GIVEN RECORDS:
..........

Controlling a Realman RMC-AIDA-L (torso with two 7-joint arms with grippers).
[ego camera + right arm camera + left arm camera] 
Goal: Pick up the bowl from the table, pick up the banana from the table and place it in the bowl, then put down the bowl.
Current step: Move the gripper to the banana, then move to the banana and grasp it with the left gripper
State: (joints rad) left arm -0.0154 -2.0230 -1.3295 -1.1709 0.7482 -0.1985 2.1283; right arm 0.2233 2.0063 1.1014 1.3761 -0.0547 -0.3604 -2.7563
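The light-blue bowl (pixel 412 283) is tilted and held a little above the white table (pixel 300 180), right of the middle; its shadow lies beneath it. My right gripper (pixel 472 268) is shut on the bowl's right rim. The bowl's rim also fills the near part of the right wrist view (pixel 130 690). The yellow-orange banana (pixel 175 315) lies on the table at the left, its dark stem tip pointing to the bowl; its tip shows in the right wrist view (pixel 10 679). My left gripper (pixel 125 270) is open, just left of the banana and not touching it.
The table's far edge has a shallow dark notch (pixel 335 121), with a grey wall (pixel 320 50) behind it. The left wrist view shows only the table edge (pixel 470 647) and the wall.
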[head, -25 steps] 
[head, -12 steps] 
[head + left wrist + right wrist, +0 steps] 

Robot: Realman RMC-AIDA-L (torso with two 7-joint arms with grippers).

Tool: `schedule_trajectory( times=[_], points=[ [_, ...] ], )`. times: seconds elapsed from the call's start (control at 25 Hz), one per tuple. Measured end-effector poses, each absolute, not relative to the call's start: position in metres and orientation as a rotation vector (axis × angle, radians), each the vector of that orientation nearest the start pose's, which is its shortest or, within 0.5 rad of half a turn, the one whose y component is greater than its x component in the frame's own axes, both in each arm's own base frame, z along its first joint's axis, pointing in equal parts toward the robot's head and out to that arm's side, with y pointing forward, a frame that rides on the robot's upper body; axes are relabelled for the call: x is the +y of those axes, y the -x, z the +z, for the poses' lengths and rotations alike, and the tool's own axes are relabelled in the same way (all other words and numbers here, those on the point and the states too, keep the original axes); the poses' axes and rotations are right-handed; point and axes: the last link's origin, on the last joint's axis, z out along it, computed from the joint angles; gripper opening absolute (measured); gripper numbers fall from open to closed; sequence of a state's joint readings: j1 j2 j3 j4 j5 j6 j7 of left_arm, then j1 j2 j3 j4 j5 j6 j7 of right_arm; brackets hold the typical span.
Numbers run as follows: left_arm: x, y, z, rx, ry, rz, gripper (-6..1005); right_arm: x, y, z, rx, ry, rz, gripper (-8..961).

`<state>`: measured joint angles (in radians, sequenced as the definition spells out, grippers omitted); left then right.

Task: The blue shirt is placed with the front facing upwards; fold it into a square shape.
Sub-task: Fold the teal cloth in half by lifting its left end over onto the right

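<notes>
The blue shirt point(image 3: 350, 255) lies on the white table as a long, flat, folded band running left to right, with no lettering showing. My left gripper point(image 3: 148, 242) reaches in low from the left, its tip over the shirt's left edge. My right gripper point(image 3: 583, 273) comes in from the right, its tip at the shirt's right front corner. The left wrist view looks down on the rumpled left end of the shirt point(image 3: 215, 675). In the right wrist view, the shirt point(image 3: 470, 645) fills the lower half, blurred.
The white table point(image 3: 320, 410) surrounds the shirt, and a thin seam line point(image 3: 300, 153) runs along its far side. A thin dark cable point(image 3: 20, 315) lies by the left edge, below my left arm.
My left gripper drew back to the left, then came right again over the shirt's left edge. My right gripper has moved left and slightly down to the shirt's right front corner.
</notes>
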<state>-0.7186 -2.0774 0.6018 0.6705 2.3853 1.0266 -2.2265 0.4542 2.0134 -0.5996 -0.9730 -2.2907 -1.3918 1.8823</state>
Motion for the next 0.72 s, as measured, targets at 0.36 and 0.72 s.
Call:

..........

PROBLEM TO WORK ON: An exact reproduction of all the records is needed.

EXPECTED OUTPUT:
Controlling a Realman RMC-AIDA-L (torso with two 7-joint arms with grippers).
[ego camera + right arm camera + left arm camera] 
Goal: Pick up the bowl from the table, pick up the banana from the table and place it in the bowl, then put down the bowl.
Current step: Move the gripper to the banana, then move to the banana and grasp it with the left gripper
State: (joints rad) left arm -0.0154 -2.0230 -1.3295 -1.1709 0.7482 -0.1985 2.1283; right arm 0.2233 2.0063 1.1014 1.3761 -0.0547 -0.3604 -2.7563
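The light-blue bowl (pixel 412 283) is tilted and held a little above the white table (pixel 300 180), right of the middle; its shadow lies beneath it. My right gripper (pixel 472 268) is shut on the bowl's right rim. The bowl's rim also fills the near part of the right wrist view (pixel 130 690). The yellow-orange banana (pixel 175 315) lies on the table at the left, its dark stem tip pointing to the bowl; its tip shows in the right wrist view (pixel 10 679). My left gripper (pixel 125 270) is open, just left of the banana and not touching it.
The table's far edge has a shallow dark notch (pixel 335 121), with a grey wall (pixel 320 50) behind it. The left wrist view shows only the table edge (pixel 470 647) and the wall.
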[head, -25 steps] 
[head, -12 steps] 
[head + left wrist + right wrist, +0 steps] 

Robot: Realman RMC-AIDA-L (torso with two 7-joint arms with grippers).

Tool: `schedule_trajectory( times=[_], points=[ [_, ...] ], )`. times: seconds elapsed from the call's start (control at 25 Hz), one per tuple. Measured end-effector poses, each absolute, not relative to the call's start: position in metres and orientation as a rotation vector (axis × angle, radians), each the vector of that orientation nearest the start pose's, which is its shortest or, within 0.5 rad of half a turn, the one whose y component is greater than its x component in the frame's own axes, both in each arm's own base frame, z along its first joint's axis, pointing in equal parts toward the robot's head and out to that arm's side, with y pointing forward, a frame that rides on the robot's upper body; axes are relabelled for the call: x is the +y of those axes, y the -x, z the +z, for the poses' lengths and rotations alike, and the tool's own axes are relabelled in the same way (all other words and numbers here, those on the point and the states too, keep the original axes); the poses' axes and rotations are right-handed; point and axes: the last link's origin, on the last joint's axis, z out along it, computed from the joint angles; gripper opening absolute (measured); gripper numbers fall from open to closed; sequence of a state's joint readings: j1 j2 j3 j4 j5 j6 j7 of left_arm, then j1 j2 j3 j4 j5 j6 j7 of right_arm; brackets hold the typical span.
Numbers run as follows: left_arm: x, y, z, rx, ry, rz, gripper (-6..1005); right_arm: x, y, z, rx, ry, rz, gripper (-8..961).

`<state>`: measured joint angles (in radians, sequenced as the definition spells out, grippers omitted); left then right.

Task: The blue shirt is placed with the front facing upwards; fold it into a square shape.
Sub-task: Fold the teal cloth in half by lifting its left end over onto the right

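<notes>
The blue shirt point(image 3: 350, 255) lies on the white table as a long, flat, folded band running left to right, with no lettering showing. My left gripper point(image 3: 148, 242) reaches in low from the left, its tip over the shirt's left edge. My right gripper point(image 3: 583, 273) comes in from the right, its tip at the shirt's right front corner. The left wrist view looks down on the rumpled left end of the shirt point(image 3: 215, 675). In the right wrist view, the shirt point(image 3: 470, 645) fills the lower half, blurred.
The white table point(image 3: 320, 410) surrounds the shirt, and a thin seam line point(image 3: 300, 153) runs along its far side. A thin dark cable point(image 3: 20, 315) lies by the left edge, below my left arm.
My left gripper drew back to the left, then came right again over the shirt's left edge. My right gripper has moved left and slightly down to the shirt's right front corner.
</notes>
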<state>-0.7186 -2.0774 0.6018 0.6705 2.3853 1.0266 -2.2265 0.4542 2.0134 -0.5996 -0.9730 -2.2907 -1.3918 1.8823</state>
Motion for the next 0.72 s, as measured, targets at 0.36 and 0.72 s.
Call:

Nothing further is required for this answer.